I dunno. I’m not the best person to ask.
Let’s see where it goes in the next couple years…
What local poets/writers should we be reading/listening to?
All of them. Except the dickheads.
But if you see these names featuring at gigs, get on it, these are the big-hitters on the spoken word scene in 2018:
Jesse Oliver, Saoirse Nash, Luka Buchannan, Taonga Sendama, Nadia Rhook, Maddie Godfrey, Daniel Hansen, Fable Goldsmith, Neil Smith and C.V The African Spice.
Watch them now:
Jesse Oliver, a trans poet and the 2017 Australian Poetry Slam Champion, performs “Designer Soulmates”
Fable Goldsmith performs “I found you” which has a content warning for suicide
What events should I be going to in Perth and why?
It depends what you like! If you want a solid open mic – Spoken Word Perth. If you wanna win cash for a cracking poem – Perth Slam.
If you want top notch spoken word acts and local music, there’s my gig Dirtymouth at Mojos Bar. If you want weird shit – Noizemachin, Outcome Unknown and CYt.
If you want crazy DIY backyard music & art goodness, keep an eye on Jugular and HaXa House.
Check these out on the social media void and get out ya diary.
Laundry Man aka Jakob Boyd is a performance poet, visual artist, indi-publisher and gigmaker. Raised by anarchists in Perth’s radical art scene, Laundry Man has appeared at events, shows and festivals in Perth and around Australia including at NYWF, High Tide Fremantle, Southbound, FRINGE WORLD 2018, Perth Poetry Festival, Crack X, HaXa House and in the band ‘Blow Jobs & Growth‘.
He’s organised and co-run a myriad of DIY events and projects currently including Dirtymouth Music and Poetry, Perth Slam, Hectic Measures Press and a variety of illegal music parties. Jakob has been published in Cordite 52, Street Light Press 12, OUTinPerth and by Mulla Mulla Press.

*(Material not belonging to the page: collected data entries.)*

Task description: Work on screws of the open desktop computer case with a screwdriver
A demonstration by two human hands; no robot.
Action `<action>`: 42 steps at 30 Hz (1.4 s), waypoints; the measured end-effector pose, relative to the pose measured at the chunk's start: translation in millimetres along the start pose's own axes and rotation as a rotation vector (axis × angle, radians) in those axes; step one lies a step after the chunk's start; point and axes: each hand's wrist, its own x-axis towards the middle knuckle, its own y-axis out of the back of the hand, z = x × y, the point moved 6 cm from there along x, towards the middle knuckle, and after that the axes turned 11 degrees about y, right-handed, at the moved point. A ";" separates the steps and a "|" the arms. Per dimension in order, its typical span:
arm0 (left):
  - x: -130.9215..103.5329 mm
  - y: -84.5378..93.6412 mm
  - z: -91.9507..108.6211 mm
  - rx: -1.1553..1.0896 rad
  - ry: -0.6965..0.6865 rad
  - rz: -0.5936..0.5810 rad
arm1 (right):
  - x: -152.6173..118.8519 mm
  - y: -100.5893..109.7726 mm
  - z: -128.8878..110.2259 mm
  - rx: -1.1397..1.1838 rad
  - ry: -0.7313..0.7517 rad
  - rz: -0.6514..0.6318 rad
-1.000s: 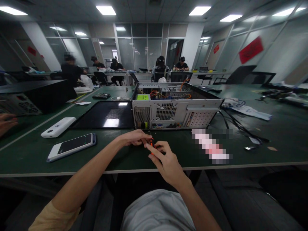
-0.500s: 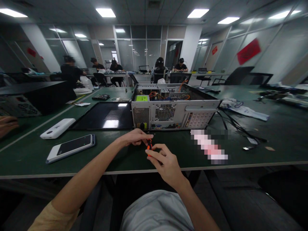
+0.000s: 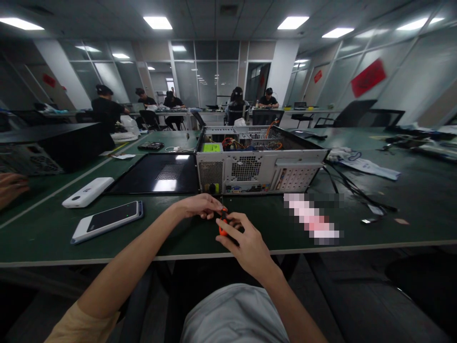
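An orange and black tool handle (image 3: pixel 223 226), which looks like a screwdriver, is held upright between the fingers of my right hand (image 3: pixel 247 240). My left hand (image 3: pixel 203 206) is closed around the tool's upper end, with thumb and forefinger at its black and red part. Just beyond my hands stands an open computer case (image 3: pixel 264 166), its rear panel facing me and its wiring showing at the top. A black side panel (image 3: pixel 150 174) lies flat to the left of the case.
A white power bank (image 3: pixel 87 192) and a white device with a dark screen (image 3: pixel 107 222) lie at left. Another person's hand (image 3: pixel 13 189) is at the far left near a black case (image 3: pixel 60 145). Gloves (image 3: pixel 360 162) and black cables (image 3: pixel 350 186) lie at right.
The thumb and fingers of my right hand have shifted slightly on the orange handle, and more of its lower end shows. My left hand stays at the tool's top. The camera view has moved slightly.
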 end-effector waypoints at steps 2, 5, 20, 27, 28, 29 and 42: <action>0.1 0.9 -0.5 -0.005 -0.001 -0.013 | -0.9 -2.6 3.2 -0.032 -0.031 0.011; 1.5 2.8 -2.1 0.013 0.010 -0.007 | -4.3 -2.9 6.8 -0.040 -0.068 0.092; 9.3 12.7 -4.6 0.130 0.047 0.313 | -0.5 1.8 -10.5 -0.096 0.107 0.044; 8.5 6.9 0.4 0.000 0.085 0.339 | 2.5 0.3 -14.4 -0.010 0.123 -0.072; 8.3 5.9 1.1 -0.012 0.085 0.335 | 2.8 0.0 -14.3 0.015 0.116 -0.087; 8.2 5.2 1.4 -0.019 0.086 0.330 | 2.9 -0.2 -14.0 0.034 0.108 -0.095; 15.0 8.5 -4.9 0.077 0.121 0.375 | 0.5 -3.8 -1.4 0.019 -0.042 0.006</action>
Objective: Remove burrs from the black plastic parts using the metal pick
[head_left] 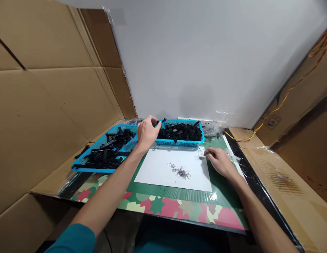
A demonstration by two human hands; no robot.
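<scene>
My left hand (148, 131) is at the near-left corner of the far blue basket (179, 143). Its thumb and fingers pinch a small black plastic piece (163, 120), which juts out above the rim. Black plastic pieces (182, 131) fill that basket. My right hand (217, 161) is over the right edge of a white sheet (155, 168), fingers curled and pressed together. Beside its fingertips lies a small scatter of tiny dark bits (201, 157); whether it holds one is too small to see. A larger pile of tiny bits (181, 172) lies mid-sheet.
A larger blue basket (93, 170) of longer black pieces stands left. A green mat with a patterned front strip (163, 207) covers the table. Clear plastic bags (213, 129) lie behind. Cardboard walls (47, 98) flank the left; a yellow wire (258, 128) runs at right.
</scene>
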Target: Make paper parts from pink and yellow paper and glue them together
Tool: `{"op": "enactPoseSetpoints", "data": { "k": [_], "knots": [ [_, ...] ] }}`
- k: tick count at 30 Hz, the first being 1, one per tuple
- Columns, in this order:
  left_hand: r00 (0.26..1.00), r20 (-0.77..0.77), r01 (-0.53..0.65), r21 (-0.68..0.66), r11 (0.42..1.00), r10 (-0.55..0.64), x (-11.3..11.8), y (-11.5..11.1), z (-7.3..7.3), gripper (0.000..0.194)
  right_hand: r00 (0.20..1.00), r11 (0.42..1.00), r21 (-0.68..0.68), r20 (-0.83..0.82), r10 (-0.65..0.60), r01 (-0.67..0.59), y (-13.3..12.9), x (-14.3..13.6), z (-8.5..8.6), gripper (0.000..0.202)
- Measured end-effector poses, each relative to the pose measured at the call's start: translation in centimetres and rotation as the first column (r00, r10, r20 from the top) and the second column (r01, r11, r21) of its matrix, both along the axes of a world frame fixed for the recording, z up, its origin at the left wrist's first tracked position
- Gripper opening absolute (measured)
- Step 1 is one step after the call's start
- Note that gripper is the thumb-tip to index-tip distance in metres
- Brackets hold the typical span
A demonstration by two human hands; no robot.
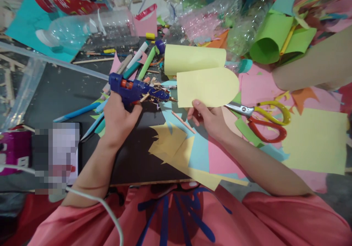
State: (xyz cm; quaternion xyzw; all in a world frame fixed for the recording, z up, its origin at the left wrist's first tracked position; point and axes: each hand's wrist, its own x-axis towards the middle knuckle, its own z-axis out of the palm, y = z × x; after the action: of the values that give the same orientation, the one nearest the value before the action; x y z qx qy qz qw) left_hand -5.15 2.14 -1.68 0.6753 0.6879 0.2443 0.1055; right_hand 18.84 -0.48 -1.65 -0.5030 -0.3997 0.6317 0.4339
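Observation:
My left hand (118, 117) is closed round a blue hot glue gun (132, 88), with a long clear glue stick (55, 60) running out of its back end. Bits of wood shavings cling about the gun's nozzle, which points at the left edge of a yellow paper piece (209, 86). That piece has a straight left side and a rounded right end. My right hand (205, 117) pinches its lower edge between thumb and fingers. Just behind it lies a rolled yellow paper tube (195, 58). Scissors (258, 114) with yellow and red handles lie right of my right hand.
Clear plastic bottles (90, 25) lie across the back. Several markers (147, 63) are on the dark board (132, 150), left of centre. A phone (66, 150) is at left, near a white cable (101, 202). Another person's arm (310, 66) reaches in from the right, by green paper rolls (272, 36).

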Motion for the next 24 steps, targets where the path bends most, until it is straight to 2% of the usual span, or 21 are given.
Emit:
{"op": "enactPoseSetpoints", "data": {
  "k": [10, 20, 24],
  "knots": [
    [0.999, 0.036, 0.010, 0.020, 1.000, -0.011, -0.31, 0.29, -0.30, 0.037, 1.000, 1.000, 0.002, 0.018, 0.021, -0.021, -0.01, -0.12, 0.24, 0.056],
    [0.998, 0.021, -0.058, 0.003, 0.998, 0.058, -0.80, 0.56, -0.73, 0.027, 0.998, 0.999, 0.014, -0.027, 0.053, -0.053, -0.16, -0.07, 0.29, 0.054],
    [0.998, 0.044, -0.051, 0.019, 0.999, 0.050, -0.71, 0.56, -0.54, 0.025, 0.998, 0.998, -0.009, -0.027, 0.055, -0.055, -0.20, 0.01, 0.25, 0.053]
  ]
}}
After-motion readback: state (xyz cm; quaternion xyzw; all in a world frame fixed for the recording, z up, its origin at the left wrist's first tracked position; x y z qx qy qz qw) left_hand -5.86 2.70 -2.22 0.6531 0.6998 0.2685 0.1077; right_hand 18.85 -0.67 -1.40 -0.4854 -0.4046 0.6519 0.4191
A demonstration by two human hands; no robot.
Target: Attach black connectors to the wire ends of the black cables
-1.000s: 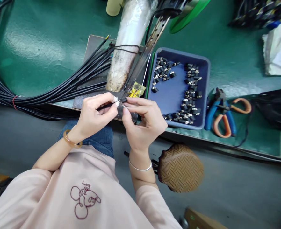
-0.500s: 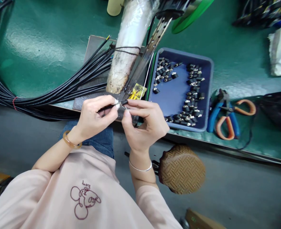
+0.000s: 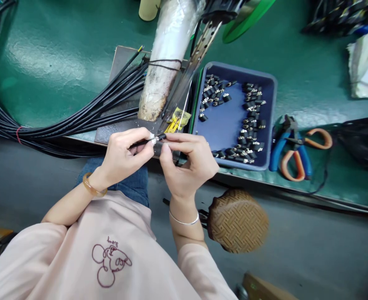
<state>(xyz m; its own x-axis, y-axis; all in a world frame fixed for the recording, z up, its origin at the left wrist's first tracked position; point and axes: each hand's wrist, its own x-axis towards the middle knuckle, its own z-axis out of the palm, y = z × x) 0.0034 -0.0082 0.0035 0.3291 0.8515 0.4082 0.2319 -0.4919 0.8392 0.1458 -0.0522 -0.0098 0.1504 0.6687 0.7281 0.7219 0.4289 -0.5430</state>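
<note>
Pinching a thin black cable [image 3: 138, 143] near its end, the fingers of the left hand [image 3: 123, 156] are closed over the near edge of the green bench [image 3: 49, 89]. I see a small black cylindrical connector [image 3: 162, 136] with metal pins at the cable's tip, between the two hands. Fingertips of the right hand [image 3: 192, 164] meet at or just beside the connector's right end, thumb bent below; I cannot tell whether they grip it.

Just beyond my hands lies a yellow piece [image 3: 173, 125] on the dark grey board [image 3: 121, 58]. Above the board, a pale plastic-wrapped tube [image 3: 167, 54] slants beside a perforated metal bar [image 3: 204, 41]. To the left, a long bundle of black cables [image 3: 68, 127], bound with a red tie [image 3: 18, 134], curves onto the board.

On my right sits a blue plastic tray [image 3: 274, 108], holding loose black connectors [image 3: 249, 121] in clusters along its left, right and near sides. Farther right are a blue-handled cutting tool [image 3: 277, 152] and an orange-handled tool [image 3: 323, 137], overlapping on the bench. Below the bench edge stands a round brown stool [image 3: 238, 221] with a woven-pattern top.
</note>
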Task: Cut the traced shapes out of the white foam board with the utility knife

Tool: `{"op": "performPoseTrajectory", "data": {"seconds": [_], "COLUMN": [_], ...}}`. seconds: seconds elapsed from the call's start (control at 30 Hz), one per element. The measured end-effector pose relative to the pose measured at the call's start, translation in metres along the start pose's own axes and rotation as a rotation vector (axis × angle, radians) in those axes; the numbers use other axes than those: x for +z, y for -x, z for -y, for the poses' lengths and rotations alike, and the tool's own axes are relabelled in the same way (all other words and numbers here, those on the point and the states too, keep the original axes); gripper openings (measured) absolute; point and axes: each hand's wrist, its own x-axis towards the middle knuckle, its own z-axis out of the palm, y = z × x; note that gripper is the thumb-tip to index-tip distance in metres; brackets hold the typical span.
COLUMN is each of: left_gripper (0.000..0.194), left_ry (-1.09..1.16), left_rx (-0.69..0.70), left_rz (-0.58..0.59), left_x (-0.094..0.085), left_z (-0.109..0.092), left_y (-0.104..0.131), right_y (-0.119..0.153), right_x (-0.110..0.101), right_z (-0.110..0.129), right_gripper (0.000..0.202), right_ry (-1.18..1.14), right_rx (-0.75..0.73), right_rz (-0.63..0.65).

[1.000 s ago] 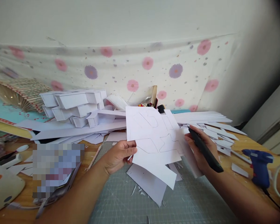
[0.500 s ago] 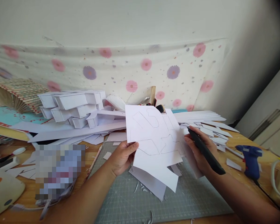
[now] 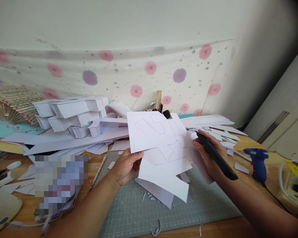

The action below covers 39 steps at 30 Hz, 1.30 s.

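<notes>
Your left hand [image 3: 124, 167] pinches the pencilled paper sheet [image 3: 161, 145] above the cutting mat [image 3: 178, 205]. Your right hand [image 3: 208, 158] grips a black pen [image 3: 216, 155] at the sheet's right edge.

Wooden table [image 3: 240, 228], cluttered. At centre: grey-green cutting mat [image 3: 188, 211] scattered with paper scraps [image 3: 157, 228]. Behind the mat: stacked white paper sheets [image 3: 74, 142] topped by folded white paper models [image 3: 72, 114]. At right: loose paper offcuts [image 3: 228, 140], blue glue gun [image 3: 257, 160], white cable [image 3: 285, 185]. At far left: open folding fan [image 3: 12, 102].
</notes>
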Motion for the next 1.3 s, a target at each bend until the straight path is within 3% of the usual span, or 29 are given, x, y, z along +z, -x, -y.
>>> {"op": "performPoseTrajectory", "data": {"seconds": [0.27,0.5,0.77,1.03,1.3], "left_gripper": [0.032,0.032,0.033,0.032,0.037], "left_ry": [-0.009,-0.048,-0.104,-0.141,-0.177], "left_rx": [0.095,0.192,0.280,0.434,0.440], "left_rz": [-0.018,-0.033,-0.108,-0.243,-0.227], "left_x": [0.005,0.010,0.008,0.013,0.017], "left_z": [0.000,0.002,0.006,0.023,0.026], "left_y": [0.001,0.000,0.000,-0.001,0.001], "right_y": [0.002,0.004,0.006,0.007,0.008], "right_x": [-0.001,0.002,0.002,0.001,0.002], "right_z": [0.011,0.020,0.016,0.012,0.008], "right_gripper": [0.043,0.044,0.044,0.047,0.047], "right_ry": [0.072,0.069,0.080,0.106,0.124], "right_rx": [-0.051,-0.001,0.020,0.049,0.038], "right_rz": [0.052,0.053,0.050,0.063,0.054]}}
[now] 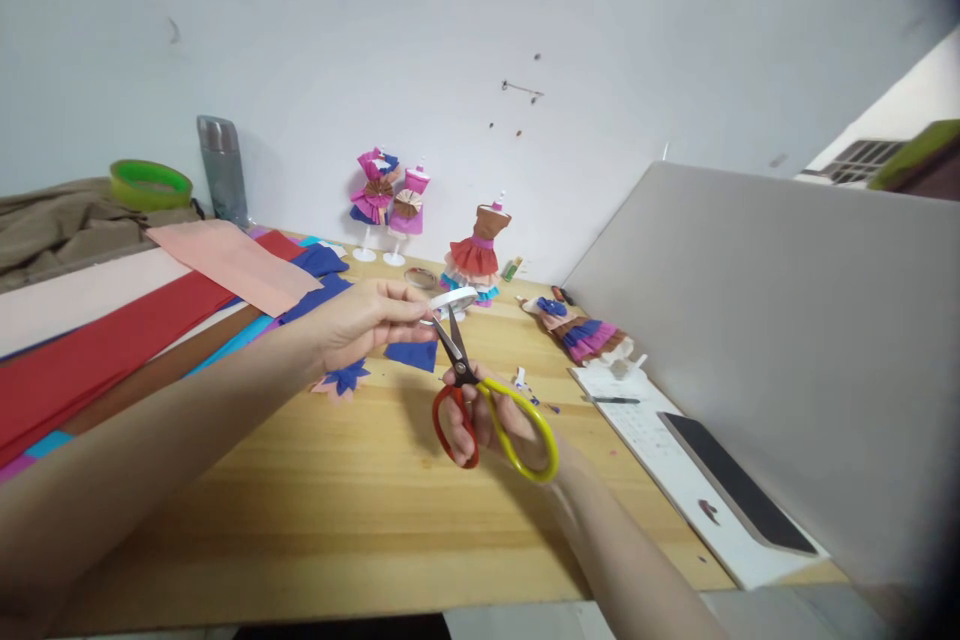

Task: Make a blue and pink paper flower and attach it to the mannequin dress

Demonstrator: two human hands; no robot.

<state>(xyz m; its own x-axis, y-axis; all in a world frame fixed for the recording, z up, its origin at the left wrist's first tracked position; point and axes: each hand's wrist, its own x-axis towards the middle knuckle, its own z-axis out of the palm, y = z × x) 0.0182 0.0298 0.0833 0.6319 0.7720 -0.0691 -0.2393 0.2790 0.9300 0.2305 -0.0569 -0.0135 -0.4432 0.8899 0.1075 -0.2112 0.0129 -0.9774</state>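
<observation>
My left hand [377, 322] pinches a white roll of tape [454, 299] above the middle of the wooden table. My right hand [487, 420] grips a pair of scissors [463, 372] with one red and one yellow handle. Their blades stand apart and point up at the tape by my left fingertips; whether they touch it I cannot tell. Below the left hand, a blue paper piece [412, 355] and a blue and peach paper flower [345, 378] lie on the table. Behind the hands stands a small dress form [480, 255] in a brown, red and tiered paper dress.
Long coloured paper sheets [142, 320] spread across the left side. Two more dressed forms [390, 200] stand against the wall, with a grey flask [223, 170] further left. On the right are a ruffled paper dress [581, 330], a notebook [637, 440], a phone [735, 480] and a grey panel [780, 350].
</observation>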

City Without Stories is Jakob’s first full length poetry collection. Out through Indifference Publications, City Without Stories collects five years of playful, dark and energetic verse in a semi-autobiographical odyssey through fast food kitchens, nihilistic suburbs, modern romance and the depths of Perth’s counter-culture; a punk-poets call to action to build our own culture from the ground up.